Once again, as we have done so many times before, we are explaining the finer points of and the differences between sanitation, disinfection, and sterilization. We’re trying to arbitrate a debate that continues to rage in the nail industry about what really is required to keep a salon, and all its equipment and tools, clean.
It isn’t just the media fanning the fear in the industry. It’s coming from salons, manufacturers, distributors, and even associations. Salons know that savvy consumers are wary of dirty salons and so they conduct their sanitation procedures with a great flourish. But there are also marketers who use fear as a technique to get you to buy their products. It makes it more confusing for nail technicians who are trying to do the “right thing.”
I continue to believe that it isn’t the problem of definitions bogging the industry down and it isn’t a genuine concern with diseases being spread by salon services. Rather, it’s simple non-compliance with the basics. Plenty of nail technicians follow the rules and set the standard for the industry. But too many aren’t adhering to the fundamentals, which are washing your hands, cleaning your station between clients, and disinfecting nail implements. Sure it’s confusing whether you need to soak your nippers 10 minutes or 30, whether your disinfectant system needs to be EPA-registered or not, or whether files can be used on more than one client if they’re sanitized. But from what I can see, those distinctions are not the problem. The problem is nail techs soaking the tips of their nippers in dirty alcohol or murky blue stuff and reusing them client after client. The problem is not whether a durable cushioned file can be effectively disinfected, but that a nail tech doesn’t dispose of it after nicking someone.
We finally have some commonsense and clarity on the “to disinfect or not to disinfect files” issue.

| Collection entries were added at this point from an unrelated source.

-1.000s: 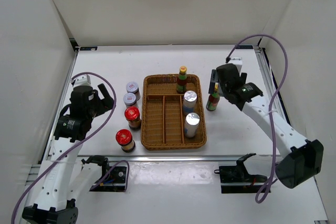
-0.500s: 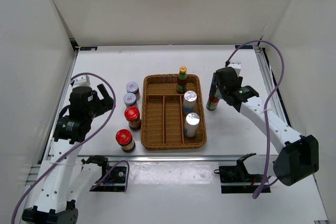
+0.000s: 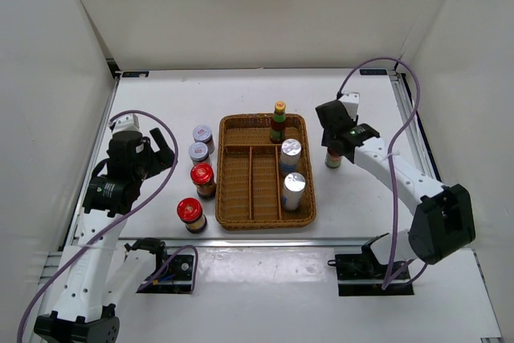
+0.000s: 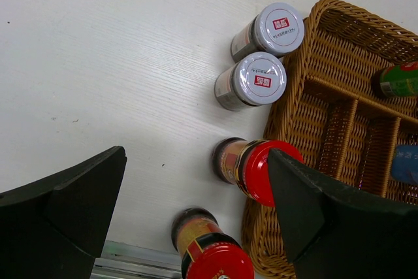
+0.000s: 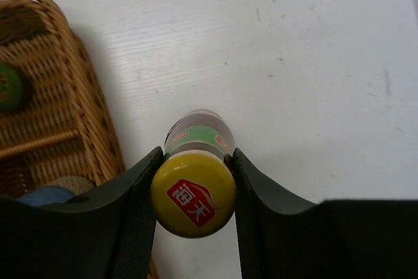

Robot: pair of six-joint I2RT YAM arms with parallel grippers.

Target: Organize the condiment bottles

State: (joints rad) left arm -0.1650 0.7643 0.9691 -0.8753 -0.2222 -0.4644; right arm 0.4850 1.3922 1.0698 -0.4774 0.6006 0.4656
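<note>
My right gripper [image 3: 330, 144] [image 5: 193, 189] is shut on a dark green yellow-capped bottle [image 3: 332, 158] [image 5: 193, 193], which stands on the table just right of the wicker tray [image 3: 222, 173]. Both fingers [image 5: 138, 204] press the neck under the cap. In the tray stand another yellow-capped bottle [image 3: 278, 122] and two silver-topped cylinders [image 3: 290, 153] [image 3: 294, 189]. Left of the tray are two grey-lilac-lidded jars [image 3: 202, 135] [image 3: 198, 153] and two red-lidded jars [image 3: 202, 178] [image 3: 190, 213]. My left gripper [image 3: 161, 154] [image 4: 196, 158] hangs open above the red-lidded jars [image 4: 258, 171] [image 4: 215, 259], holding nothing.
The tray's left edge [image 4: 287, 115] lies close beside the lilac-lidded jars [image 4: 259, 78] and the red-lidded ones. Its right wall [image 5: 98, 129] is a short way left of the held bottle. White walls enclose the table on three sides.
My right gripper came down around the yellow-capped bottle and closed on its neck. The left arm has stayed where it was.
</note>
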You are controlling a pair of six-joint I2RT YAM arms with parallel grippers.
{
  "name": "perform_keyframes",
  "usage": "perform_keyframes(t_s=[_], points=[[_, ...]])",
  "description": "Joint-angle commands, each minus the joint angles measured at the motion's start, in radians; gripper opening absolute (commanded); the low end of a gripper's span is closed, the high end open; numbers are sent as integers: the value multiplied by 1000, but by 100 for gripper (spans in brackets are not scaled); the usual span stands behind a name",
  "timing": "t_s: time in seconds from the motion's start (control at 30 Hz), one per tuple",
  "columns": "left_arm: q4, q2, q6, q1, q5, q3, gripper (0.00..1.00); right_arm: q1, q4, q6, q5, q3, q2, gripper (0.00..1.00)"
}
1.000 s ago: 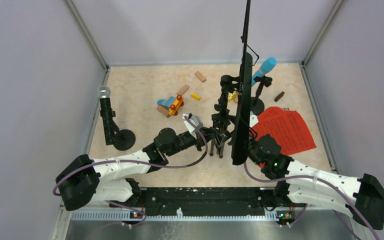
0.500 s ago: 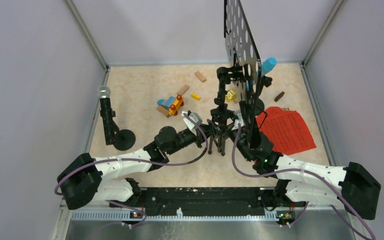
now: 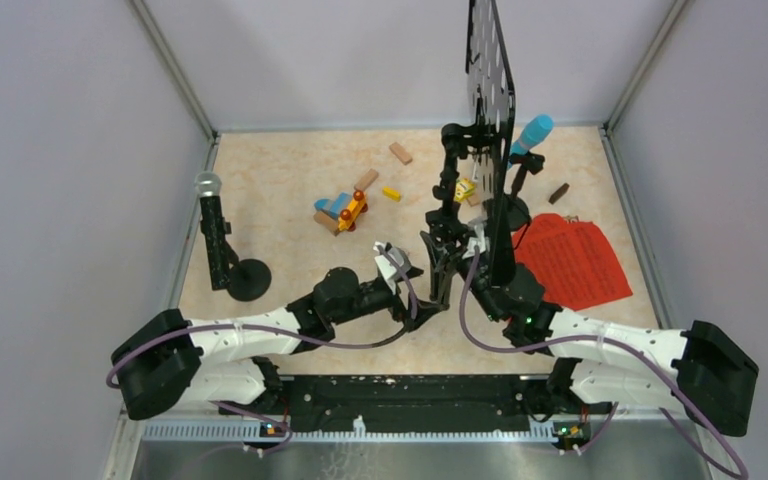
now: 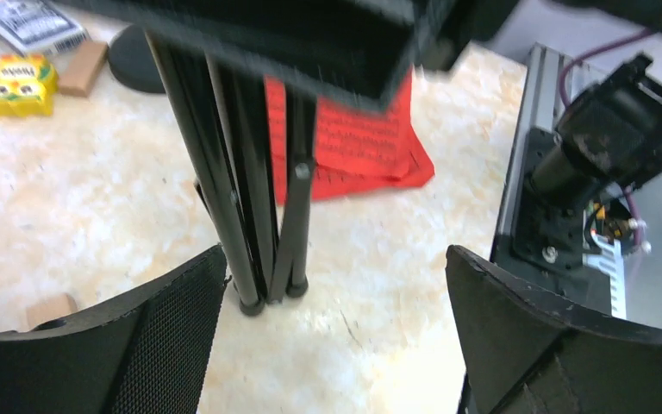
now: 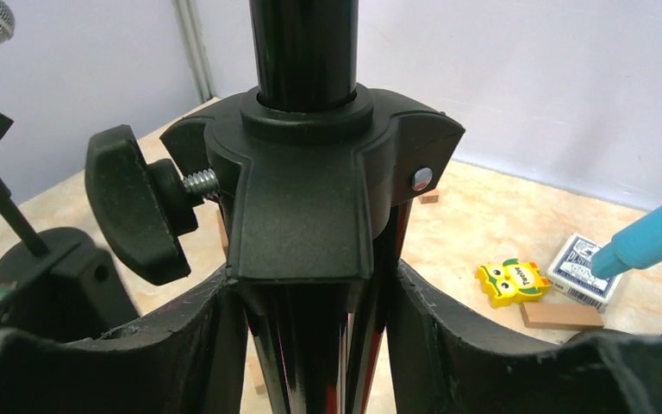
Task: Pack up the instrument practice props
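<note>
Right gripper (image 5: 315,345) pinching music stand (image 5: 306,198) legs mid-frame, left gripper (image 4: 336,336) spread; top-heavy, prob tips if grip slips.

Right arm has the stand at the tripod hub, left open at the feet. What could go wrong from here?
1. The music stand is tall, its legs folded together; only the right gripper seems to hold it, so a slip could topple it.
2. The blue microphone appears close beside the stand; a swing could knock it over.
</note>
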Motion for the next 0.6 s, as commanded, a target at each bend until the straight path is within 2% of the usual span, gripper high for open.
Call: perform_keyframes(t_s=[0.0,0.17,0.57], points=[[24,-73,-24,-13,18,-69,99,-11,-65,33,40,28,-15,0],[124,-56,-5,-15,27,-91,99,-11,-111,116,4,57,-44,0],[229,196,18,-37,-65,41,99,-10,-310,317,-135,201,-83,0]])
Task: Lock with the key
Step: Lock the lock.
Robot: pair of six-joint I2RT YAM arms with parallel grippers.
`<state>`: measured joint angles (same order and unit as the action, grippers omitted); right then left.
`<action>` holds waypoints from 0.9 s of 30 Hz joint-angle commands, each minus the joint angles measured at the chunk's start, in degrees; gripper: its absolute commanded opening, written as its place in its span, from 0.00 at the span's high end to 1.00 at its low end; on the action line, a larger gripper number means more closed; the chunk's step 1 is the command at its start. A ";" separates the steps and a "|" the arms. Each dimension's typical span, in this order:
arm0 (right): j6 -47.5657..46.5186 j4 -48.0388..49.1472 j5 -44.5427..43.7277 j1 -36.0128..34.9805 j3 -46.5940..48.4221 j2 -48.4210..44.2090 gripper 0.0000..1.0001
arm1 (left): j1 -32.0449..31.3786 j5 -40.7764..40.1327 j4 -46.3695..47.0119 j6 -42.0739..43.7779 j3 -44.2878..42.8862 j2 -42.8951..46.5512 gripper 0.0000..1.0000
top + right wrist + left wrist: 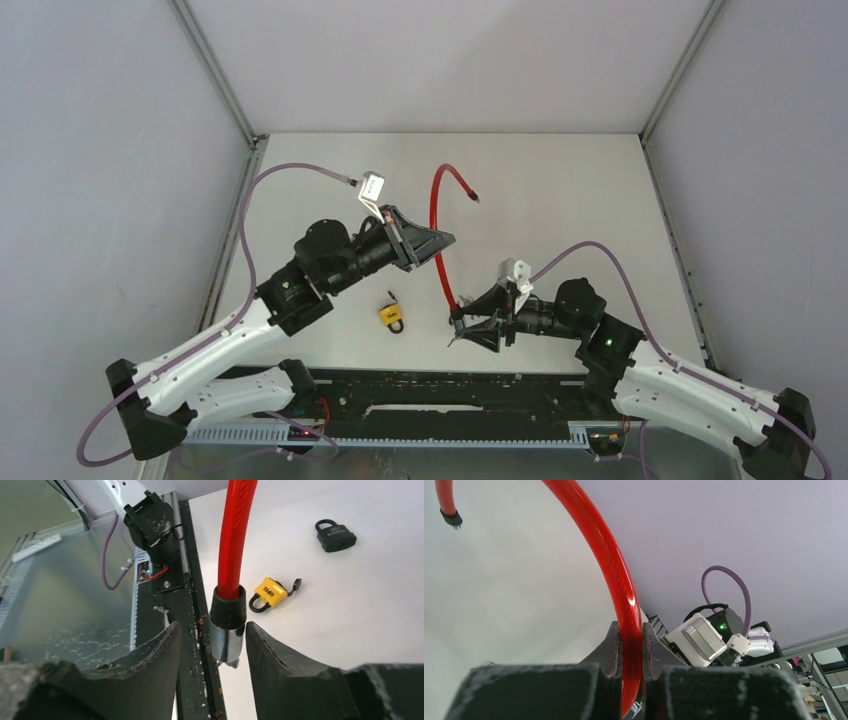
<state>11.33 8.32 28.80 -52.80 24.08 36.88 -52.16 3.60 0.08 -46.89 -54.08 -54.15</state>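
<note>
A red cable lock (440,215) arcs over the middle of the table. My left gripper (441,240) is shut on its red cable (616,570), fingers (610,647) pressed to both sides. The cable's free black tip (451,517) hangs in the air. Its other end has a black collar and chrome end piece (226,642). That end sits between the jaws of my right gripper (212,626), which stand open with a clear gap on the left side. No key shows in any view.
A yellow padlock (392,316) (270,593) lies on the table near the front, left of the right gripper. A black padlock (336,535) lies farther out. The black rail (450,385) runs along the near edge. Grey walls enclose the table.
</note>
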 commanded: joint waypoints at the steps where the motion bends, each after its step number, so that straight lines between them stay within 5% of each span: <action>1: -3.52 7.88 -6.82 -2.23 -0.70 1.99 0.49 | -0.13 -0.84 4.06 1.02 -4.36 2.82 1.00; 18: -2.07 14.22 -6.32 -2.50 -4.19 3.60 0.56 | -0.14 -2.62 4.05 0.25 -3.74 4.60 1.00; 22: -2.30 15.92 -8.53 -3.13 -4.14 3.62 0.77 | -0.13 -4.98 3.59 -0.21 -2.99 5.46 1.00; 25: -3.06 14.31 -16.92 -4.05 -3.75 2.14 0.97 | -0.14 -8.72 1.68 -0.63 -2.72 6.38 1.00; 27: -4.72 11.22 -25.12 -5.43 -2.30 1.28 1.00 | -0.13 -12.68 -2.00 -1.44 -2.83 7.11 1.00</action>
<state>8.71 19.68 17.72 -56.47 19.86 40.03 -52.16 -2.02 -1.63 -47.16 -54.08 -49.80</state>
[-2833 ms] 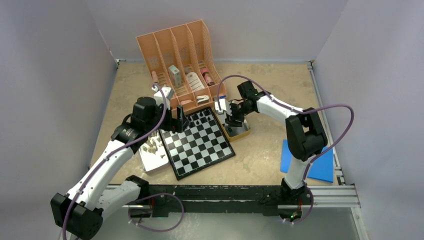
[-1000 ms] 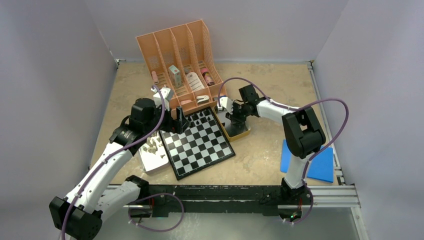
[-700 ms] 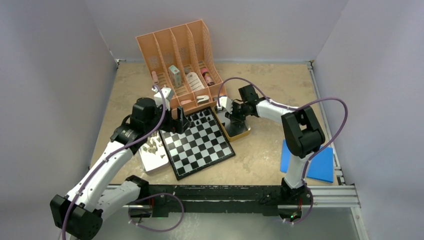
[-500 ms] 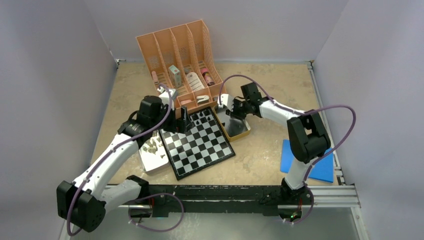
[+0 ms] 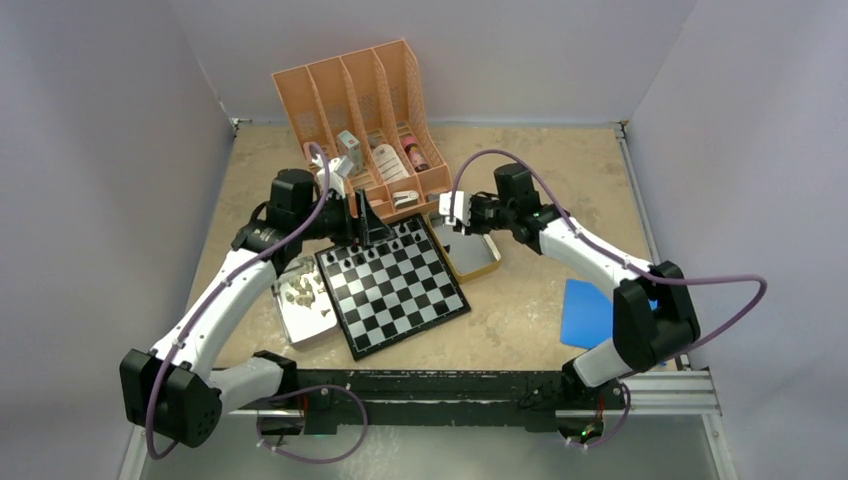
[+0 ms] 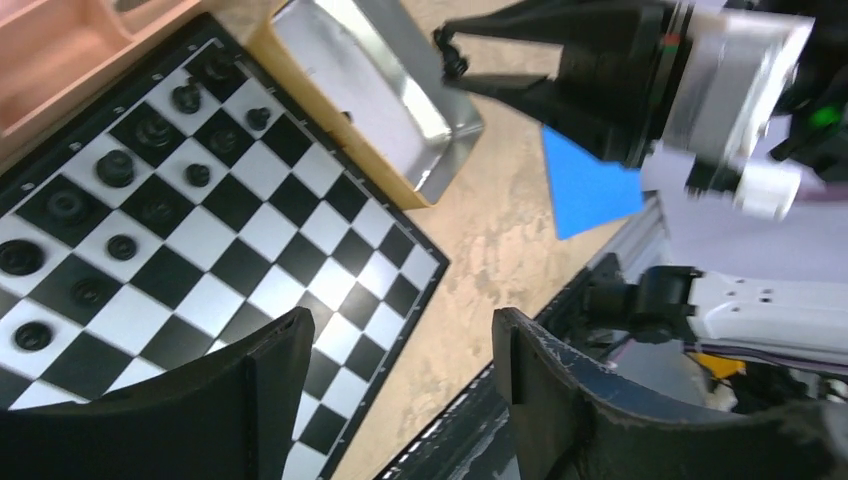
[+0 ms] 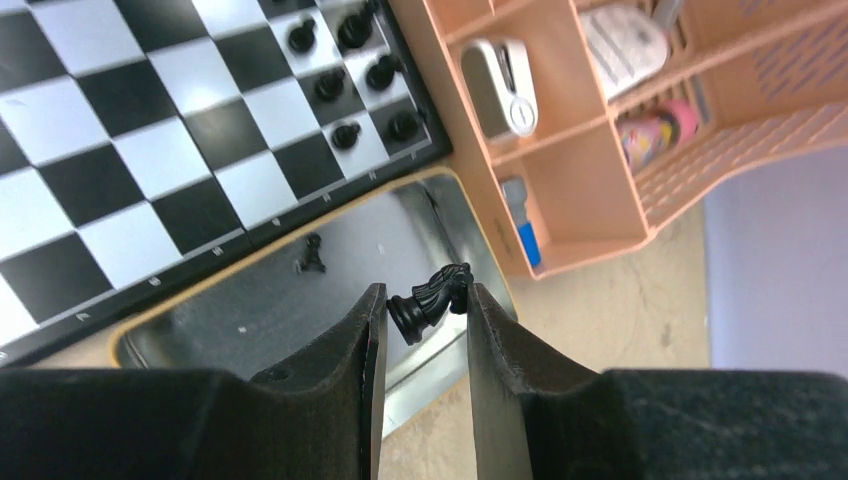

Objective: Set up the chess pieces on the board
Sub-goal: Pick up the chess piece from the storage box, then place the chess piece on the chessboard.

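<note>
right wrist: right gripper [image 7: 426,292] pinches black knight [image 7: 421,304], now lifted off tray [image 7: 235,302]; left gripper [image 6: 400,322] agape, empty.

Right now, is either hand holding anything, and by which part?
The right hand pinches a black knight, tipped sideways, base against one finger and head against the other. The left hand is open and empty.

Black pieces [image 6: 115,168] on checkered board [image 6: 215,235]
</note>
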Robot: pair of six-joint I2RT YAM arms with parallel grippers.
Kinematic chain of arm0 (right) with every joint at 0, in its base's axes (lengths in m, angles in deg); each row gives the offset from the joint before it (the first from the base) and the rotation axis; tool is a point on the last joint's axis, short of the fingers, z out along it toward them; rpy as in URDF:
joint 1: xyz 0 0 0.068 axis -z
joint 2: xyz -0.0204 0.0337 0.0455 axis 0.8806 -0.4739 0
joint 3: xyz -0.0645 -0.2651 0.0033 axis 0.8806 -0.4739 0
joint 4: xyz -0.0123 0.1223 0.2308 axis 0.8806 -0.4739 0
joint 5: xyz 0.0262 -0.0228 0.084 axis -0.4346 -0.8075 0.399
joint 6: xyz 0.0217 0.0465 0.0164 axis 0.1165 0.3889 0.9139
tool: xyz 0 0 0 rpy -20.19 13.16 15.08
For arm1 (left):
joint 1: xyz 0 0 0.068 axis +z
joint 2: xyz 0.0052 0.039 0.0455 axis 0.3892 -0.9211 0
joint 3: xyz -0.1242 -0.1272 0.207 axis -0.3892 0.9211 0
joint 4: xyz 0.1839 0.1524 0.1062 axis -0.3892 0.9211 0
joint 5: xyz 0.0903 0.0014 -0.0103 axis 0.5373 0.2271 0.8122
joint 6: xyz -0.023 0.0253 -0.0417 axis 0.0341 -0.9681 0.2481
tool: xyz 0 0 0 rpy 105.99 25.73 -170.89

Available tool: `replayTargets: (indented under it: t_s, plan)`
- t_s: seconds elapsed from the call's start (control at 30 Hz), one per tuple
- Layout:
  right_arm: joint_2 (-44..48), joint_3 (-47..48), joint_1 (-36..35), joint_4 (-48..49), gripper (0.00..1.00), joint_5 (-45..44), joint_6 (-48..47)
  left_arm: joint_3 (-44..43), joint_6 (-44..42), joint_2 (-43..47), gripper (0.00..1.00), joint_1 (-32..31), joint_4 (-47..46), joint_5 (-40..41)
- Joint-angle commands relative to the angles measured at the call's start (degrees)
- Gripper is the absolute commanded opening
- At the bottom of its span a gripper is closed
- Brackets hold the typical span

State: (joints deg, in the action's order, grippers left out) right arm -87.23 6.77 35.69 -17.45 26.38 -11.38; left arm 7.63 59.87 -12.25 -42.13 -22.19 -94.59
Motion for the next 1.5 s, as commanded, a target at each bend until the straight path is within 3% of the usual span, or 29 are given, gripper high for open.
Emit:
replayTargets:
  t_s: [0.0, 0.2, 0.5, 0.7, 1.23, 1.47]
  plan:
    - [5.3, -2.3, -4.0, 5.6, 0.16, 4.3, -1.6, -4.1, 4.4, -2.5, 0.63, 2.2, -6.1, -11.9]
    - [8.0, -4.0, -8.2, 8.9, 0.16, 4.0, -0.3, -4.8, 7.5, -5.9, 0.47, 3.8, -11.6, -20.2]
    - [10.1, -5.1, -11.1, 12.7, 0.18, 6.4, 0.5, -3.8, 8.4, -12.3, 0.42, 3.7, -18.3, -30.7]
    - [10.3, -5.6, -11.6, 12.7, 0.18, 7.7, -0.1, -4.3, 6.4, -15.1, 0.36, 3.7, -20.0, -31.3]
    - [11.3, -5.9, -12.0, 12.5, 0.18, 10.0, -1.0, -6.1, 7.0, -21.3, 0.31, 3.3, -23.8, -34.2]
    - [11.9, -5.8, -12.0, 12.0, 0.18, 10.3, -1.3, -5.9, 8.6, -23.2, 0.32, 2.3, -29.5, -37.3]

The Abrasive Task Force has gone through drafts of guidelines from other industries and interviews with experts to come up with what makes sense (see our report in our May 2003 issue).
Our article this month spells out in a sensible way how to clean your tools and equipment in the salon. It’s not the first of this type and I assure you it’s not going to be the last ... until we have universal compliance in the nail industry as well as a confident and assured salon clientele. I somehow doubt we’ll see that during my tenure, but in the meantime, we’ll try to keep a voice of reason in the debate.